Easy, amid so much uncertainty, to succumb to the temptation to over depend on tools like profiling that seem to offer a degree of precision.  And this may feed into police temptation to look for look only at “the usual suspects,” stereotype, rush to judgment, especially in high-profile and pressure cases. How often have we seen the trope celebrating obsessed and sometimes rogue cops who won’t sleep till “the criminal’s” caught? But then, consider the mass of wrongful convictions overturned by state Innocence Projects, as well as cases like NY’s infamous “Central Park 5” case, in which the former president played a major public role. “In 1989 five black and Latino boys were wrongfully convicted of raping a woman jogging in New York City. Leading the charge against them was a real estate mogul whose divisive rhetoric can be found in his presidential campaign today.” Leading up to the 2016 election, an article first published in New York Magazine and then in the Guardian provided a reminder. (Oliver Laughland. Donald Trump and the Central Park Five: the racially charged rise of a demagogue. Feb. 17, 2016). The young men, eventually exonerated, were the subjects of Ava DeVernay’s documentary When They See Us (2019). They won a decade-long lawsuit against NY City and were awarded $41M.

 Cultural Climate Change: Finding Solutions Together?

Surely, almost 40 years later, we can learn to at least repeat the same mistakes less often. A good start could be each doing our part to lower the cultural temperature by toning down and no longer rewarding language that incites and amps up violence. Can we, like Sandy Hook parents and high school- shooting survivors, find meaning in uniting against the proliferation of guns that make it easier to act out murderous fantasies? Can we push instead to enhance access to mental and emotional support systems and services before things get that far?

Most important of all, can we keep remembering we’re all in this together? I find clues to a possible path forward in a collection of essays based on oral histories collected from survivors on the receiving end. (Mark Cave and Stephen M. Sloan, editors. Listening on the Edge: Oral History in the Aftermath of Crisis.
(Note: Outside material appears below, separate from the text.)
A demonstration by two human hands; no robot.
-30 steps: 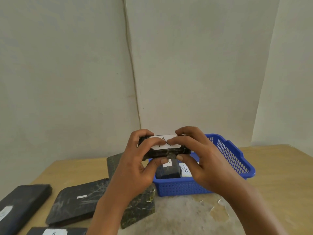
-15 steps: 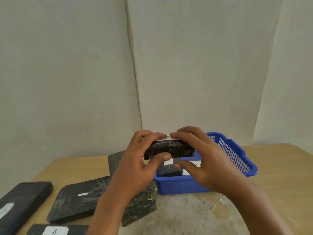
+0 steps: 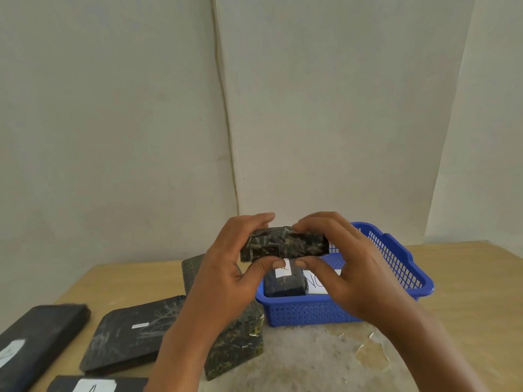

Oxford University Press. c2014).  “….What remains when the cameras turn away, and reporters go home, are individuals and communities [a country] in the process of redefinition, forever changed by the event.  Exploring the process of this change in…the life of a community [a nation] can tell us a great deal about who we are and who we are likely to become.”  And perhaps then we can start to heal ourselves and each other.